* Work instructions: Go to the line below containing "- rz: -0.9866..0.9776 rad" and print exactly from there through the line containing "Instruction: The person", both included. Print nothing else.

*** Opening of Data section ***

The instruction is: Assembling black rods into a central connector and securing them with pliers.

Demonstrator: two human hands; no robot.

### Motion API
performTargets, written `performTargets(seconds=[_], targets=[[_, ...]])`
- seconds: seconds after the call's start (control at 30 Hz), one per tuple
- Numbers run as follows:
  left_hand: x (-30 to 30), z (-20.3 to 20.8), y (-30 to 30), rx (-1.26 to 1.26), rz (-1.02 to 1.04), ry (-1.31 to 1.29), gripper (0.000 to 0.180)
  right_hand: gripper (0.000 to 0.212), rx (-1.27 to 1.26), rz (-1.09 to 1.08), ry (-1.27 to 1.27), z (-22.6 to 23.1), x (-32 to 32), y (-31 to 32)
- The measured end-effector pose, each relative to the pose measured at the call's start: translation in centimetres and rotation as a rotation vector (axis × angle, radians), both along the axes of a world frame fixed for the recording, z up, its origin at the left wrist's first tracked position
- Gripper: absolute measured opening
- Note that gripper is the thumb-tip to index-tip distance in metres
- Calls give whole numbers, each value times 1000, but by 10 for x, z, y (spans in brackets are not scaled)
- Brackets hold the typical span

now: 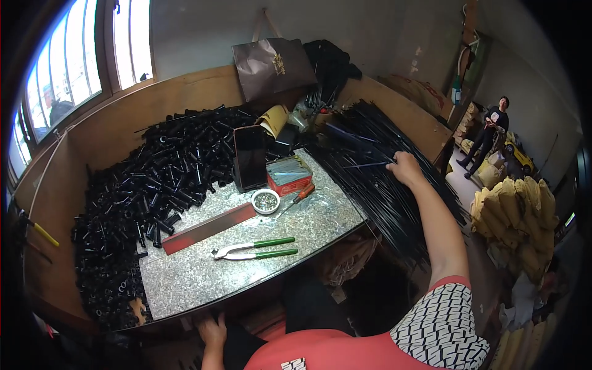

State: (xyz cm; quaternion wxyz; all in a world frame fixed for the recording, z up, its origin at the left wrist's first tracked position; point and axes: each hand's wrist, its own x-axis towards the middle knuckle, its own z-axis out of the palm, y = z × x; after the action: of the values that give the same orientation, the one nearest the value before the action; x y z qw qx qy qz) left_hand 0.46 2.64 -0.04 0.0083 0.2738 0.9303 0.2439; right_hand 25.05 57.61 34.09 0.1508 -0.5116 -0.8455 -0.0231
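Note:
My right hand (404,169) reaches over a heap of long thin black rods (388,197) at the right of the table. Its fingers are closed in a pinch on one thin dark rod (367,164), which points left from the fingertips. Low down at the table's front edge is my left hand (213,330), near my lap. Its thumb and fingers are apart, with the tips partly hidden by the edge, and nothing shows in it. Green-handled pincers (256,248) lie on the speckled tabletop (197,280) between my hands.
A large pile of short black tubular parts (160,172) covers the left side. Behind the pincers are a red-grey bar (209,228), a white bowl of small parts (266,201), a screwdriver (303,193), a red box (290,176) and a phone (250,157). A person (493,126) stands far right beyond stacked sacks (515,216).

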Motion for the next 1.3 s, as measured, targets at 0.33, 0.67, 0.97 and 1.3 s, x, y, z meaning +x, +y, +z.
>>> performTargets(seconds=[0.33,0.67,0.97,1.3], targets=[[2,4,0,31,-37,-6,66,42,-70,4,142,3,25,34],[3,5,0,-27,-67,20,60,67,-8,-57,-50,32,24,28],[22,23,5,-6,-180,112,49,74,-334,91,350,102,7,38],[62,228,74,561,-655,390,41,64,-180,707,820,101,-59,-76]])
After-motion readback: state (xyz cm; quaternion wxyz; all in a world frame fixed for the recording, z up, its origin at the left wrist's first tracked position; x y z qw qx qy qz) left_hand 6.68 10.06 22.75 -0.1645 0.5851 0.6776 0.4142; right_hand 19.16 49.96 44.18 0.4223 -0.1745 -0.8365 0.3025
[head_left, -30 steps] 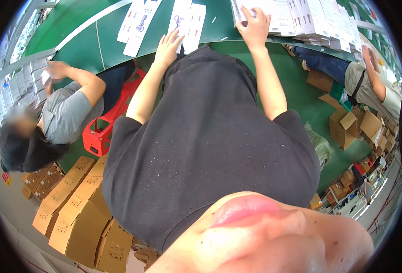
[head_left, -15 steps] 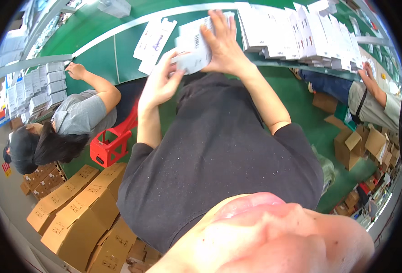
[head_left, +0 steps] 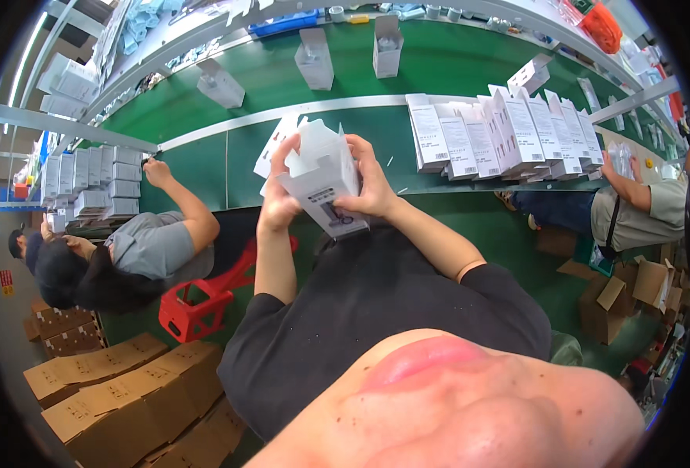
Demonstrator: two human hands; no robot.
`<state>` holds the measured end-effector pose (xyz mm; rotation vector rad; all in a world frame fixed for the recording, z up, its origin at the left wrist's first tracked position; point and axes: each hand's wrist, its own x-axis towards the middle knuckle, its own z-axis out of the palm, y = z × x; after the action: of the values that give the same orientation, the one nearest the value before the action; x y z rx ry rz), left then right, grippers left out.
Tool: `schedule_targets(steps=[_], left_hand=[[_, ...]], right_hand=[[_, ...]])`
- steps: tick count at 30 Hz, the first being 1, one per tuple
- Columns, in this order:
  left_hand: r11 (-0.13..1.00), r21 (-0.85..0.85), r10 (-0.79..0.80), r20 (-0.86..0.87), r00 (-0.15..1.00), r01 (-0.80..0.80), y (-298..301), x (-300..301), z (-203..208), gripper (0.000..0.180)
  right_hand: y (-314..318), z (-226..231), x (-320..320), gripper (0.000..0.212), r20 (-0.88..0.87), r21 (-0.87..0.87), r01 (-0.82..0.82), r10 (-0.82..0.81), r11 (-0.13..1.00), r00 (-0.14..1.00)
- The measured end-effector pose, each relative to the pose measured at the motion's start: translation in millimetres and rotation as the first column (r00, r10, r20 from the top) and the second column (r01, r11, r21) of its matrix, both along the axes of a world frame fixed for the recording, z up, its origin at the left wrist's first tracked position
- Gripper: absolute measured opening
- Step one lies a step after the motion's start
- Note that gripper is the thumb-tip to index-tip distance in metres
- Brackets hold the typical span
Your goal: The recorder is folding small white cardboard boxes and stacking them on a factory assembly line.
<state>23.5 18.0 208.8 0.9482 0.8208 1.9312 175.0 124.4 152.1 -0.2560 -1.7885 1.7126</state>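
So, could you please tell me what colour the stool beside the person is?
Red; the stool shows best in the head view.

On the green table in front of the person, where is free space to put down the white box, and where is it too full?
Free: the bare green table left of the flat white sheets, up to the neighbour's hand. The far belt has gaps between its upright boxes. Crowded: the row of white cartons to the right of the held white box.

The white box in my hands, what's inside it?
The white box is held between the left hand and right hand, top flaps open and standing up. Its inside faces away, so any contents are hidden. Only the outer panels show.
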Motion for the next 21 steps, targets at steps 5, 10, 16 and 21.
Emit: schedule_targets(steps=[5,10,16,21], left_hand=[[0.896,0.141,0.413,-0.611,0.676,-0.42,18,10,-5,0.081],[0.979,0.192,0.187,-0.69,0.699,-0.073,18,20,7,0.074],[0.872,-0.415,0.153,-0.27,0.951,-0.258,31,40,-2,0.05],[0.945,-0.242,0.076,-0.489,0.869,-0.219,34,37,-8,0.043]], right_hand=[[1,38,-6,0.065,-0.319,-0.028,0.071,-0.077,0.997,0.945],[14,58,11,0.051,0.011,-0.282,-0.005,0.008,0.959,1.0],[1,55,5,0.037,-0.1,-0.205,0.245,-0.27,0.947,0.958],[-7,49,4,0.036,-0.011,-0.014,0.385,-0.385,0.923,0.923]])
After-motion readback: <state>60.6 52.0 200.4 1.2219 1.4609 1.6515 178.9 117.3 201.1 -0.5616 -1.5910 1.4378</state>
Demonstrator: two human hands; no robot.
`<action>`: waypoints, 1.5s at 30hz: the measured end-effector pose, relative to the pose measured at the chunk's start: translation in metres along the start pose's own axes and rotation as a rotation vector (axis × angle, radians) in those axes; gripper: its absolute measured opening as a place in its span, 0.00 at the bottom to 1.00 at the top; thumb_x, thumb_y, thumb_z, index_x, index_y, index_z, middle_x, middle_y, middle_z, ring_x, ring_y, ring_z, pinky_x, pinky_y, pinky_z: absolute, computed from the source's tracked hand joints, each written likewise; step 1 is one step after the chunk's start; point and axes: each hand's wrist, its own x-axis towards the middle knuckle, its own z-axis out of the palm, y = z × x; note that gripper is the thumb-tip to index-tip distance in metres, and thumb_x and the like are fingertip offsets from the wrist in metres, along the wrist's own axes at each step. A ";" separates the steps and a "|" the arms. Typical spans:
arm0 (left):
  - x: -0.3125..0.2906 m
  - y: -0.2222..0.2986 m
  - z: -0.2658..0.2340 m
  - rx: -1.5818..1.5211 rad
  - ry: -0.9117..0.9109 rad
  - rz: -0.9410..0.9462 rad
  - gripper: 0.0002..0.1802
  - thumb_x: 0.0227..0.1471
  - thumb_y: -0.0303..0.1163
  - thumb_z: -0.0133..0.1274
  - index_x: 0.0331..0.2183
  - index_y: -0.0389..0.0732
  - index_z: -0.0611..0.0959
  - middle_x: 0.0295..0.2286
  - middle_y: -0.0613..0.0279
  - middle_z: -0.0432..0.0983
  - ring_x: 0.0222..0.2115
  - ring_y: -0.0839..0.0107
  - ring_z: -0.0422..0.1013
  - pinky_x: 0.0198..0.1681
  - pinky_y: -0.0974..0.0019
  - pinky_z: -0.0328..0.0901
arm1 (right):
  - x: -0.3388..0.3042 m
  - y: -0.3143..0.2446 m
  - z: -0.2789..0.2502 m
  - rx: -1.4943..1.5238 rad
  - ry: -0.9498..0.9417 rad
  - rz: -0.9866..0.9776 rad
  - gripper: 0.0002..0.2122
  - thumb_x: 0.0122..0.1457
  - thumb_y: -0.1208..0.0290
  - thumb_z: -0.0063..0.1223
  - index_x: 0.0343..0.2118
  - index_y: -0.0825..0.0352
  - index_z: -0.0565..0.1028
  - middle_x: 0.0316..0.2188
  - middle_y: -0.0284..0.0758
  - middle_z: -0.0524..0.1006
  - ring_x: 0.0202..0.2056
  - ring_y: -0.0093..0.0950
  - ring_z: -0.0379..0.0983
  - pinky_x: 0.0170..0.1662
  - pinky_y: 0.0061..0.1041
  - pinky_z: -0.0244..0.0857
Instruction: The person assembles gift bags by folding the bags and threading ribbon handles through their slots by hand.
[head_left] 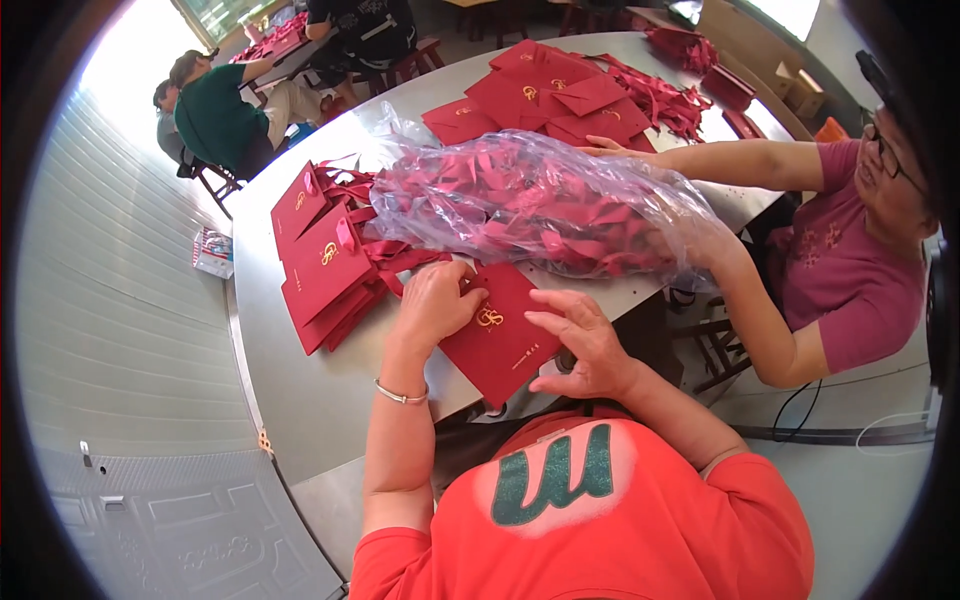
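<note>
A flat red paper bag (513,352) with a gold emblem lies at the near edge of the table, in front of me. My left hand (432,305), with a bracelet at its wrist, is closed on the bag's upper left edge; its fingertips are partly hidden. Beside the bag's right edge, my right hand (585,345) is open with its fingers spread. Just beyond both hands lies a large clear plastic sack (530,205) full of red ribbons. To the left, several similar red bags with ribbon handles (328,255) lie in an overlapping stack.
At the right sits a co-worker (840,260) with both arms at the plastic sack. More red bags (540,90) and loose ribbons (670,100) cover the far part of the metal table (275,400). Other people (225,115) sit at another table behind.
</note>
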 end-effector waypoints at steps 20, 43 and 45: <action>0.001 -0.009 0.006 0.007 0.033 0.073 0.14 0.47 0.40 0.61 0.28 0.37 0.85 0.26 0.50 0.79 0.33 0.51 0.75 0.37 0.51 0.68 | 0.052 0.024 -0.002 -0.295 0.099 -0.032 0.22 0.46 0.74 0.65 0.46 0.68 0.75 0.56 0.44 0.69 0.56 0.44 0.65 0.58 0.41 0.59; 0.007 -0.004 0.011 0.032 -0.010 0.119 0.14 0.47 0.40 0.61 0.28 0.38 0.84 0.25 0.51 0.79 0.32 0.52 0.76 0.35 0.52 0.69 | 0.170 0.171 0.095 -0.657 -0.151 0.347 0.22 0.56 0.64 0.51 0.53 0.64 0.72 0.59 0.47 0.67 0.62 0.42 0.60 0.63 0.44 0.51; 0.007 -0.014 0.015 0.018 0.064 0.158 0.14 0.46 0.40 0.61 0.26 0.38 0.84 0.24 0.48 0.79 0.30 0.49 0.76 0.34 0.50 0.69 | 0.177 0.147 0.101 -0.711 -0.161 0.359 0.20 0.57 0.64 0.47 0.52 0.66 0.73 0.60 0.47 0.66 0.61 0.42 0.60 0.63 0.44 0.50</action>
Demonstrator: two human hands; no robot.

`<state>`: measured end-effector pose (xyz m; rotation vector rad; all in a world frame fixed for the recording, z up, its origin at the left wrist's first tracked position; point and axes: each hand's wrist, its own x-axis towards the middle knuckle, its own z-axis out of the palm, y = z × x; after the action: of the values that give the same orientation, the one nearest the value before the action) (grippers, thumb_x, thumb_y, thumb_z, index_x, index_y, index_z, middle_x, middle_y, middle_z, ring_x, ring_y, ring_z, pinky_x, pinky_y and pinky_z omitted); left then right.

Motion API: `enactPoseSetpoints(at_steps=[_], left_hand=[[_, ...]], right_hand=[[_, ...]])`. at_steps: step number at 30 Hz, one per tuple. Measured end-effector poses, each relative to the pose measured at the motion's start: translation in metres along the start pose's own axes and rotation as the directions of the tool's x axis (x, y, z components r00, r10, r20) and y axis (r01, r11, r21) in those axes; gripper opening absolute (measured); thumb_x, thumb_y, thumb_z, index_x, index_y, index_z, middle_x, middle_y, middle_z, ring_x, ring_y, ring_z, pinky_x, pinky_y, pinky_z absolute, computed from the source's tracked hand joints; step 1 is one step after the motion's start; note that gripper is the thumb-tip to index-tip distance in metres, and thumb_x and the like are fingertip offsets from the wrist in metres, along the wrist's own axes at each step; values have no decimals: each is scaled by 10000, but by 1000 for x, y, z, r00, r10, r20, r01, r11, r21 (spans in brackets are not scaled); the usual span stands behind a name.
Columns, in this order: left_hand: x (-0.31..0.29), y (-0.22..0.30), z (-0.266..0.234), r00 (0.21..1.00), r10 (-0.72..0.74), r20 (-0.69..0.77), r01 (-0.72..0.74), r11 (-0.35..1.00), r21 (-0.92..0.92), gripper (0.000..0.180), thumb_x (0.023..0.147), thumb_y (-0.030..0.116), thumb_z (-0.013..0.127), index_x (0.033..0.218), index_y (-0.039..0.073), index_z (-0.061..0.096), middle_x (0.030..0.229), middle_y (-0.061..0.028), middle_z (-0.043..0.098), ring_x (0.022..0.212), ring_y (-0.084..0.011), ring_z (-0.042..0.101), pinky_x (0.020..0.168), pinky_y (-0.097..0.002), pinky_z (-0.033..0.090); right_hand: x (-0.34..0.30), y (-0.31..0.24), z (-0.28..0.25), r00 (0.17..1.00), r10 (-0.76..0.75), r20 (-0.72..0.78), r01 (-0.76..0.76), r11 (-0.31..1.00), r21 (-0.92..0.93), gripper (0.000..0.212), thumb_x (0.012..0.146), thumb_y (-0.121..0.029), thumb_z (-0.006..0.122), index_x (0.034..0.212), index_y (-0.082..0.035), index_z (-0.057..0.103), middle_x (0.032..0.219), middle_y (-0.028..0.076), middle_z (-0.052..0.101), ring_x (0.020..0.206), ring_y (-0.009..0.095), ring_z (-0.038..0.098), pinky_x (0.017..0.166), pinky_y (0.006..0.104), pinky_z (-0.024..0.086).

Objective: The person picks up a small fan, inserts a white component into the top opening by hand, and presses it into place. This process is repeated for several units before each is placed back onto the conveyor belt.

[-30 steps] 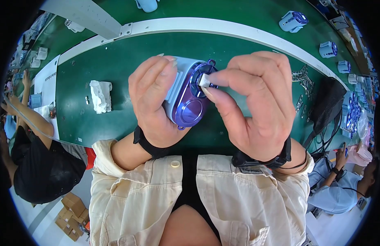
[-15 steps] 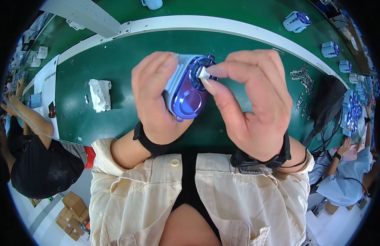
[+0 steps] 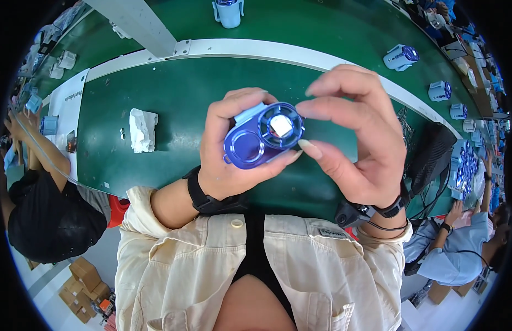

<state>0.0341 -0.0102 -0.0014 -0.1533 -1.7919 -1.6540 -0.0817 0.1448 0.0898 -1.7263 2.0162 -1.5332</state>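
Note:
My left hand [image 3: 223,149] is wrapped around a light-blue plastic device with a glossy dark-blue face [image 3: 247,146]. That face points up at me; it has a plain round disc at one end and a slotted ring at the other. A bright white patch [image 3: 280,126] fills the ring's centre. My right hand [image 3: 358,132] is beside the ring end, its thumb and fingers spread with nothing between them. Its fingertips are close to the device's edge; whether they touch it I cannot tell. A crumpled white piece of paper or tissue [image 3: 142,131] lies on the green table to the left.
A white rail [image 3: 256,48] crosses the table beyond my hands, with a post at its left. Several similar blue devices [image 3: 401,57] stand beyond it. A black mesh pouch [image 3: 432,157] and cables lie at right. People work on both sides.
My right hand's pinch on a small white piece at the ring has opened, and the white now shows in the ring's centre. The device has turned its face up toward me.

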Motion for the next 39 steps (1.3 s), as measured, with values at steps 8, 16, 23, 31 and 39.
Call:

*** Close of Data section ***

* Answer:
  - rz: -0.9866..0.9776 rad
  - gripper: 0.0002..0.2122
  - thumb_x: 0.0122..0.1457
  - thumb_y: -0.1208..0.0290
  - thumb_z: -0.0063..0.1223
  - index_x: 0.0343..0.2118
  - index_y: -0.0825..0.0352
  - index_z: -0.0565..0.1028
  - middle_x: 0.0316..0.2188
  - middle_y: -0.0284..0.0758
  - middle_z: -0.0524..0.1006
  - ring_x: 0.0202..0.2056
  - ring_y: -0.0093..0.0950
  - ring_z: -0.0379..0.0983
  - pinky_x: 0.0170..0.1662
  - pinky_y: 0.0061..0.1041
  - pinky_z: -0.0244..0.0857
Instruction: The person assembles gift bags by folding the bags and threading ribbon handles through their slots by hand.

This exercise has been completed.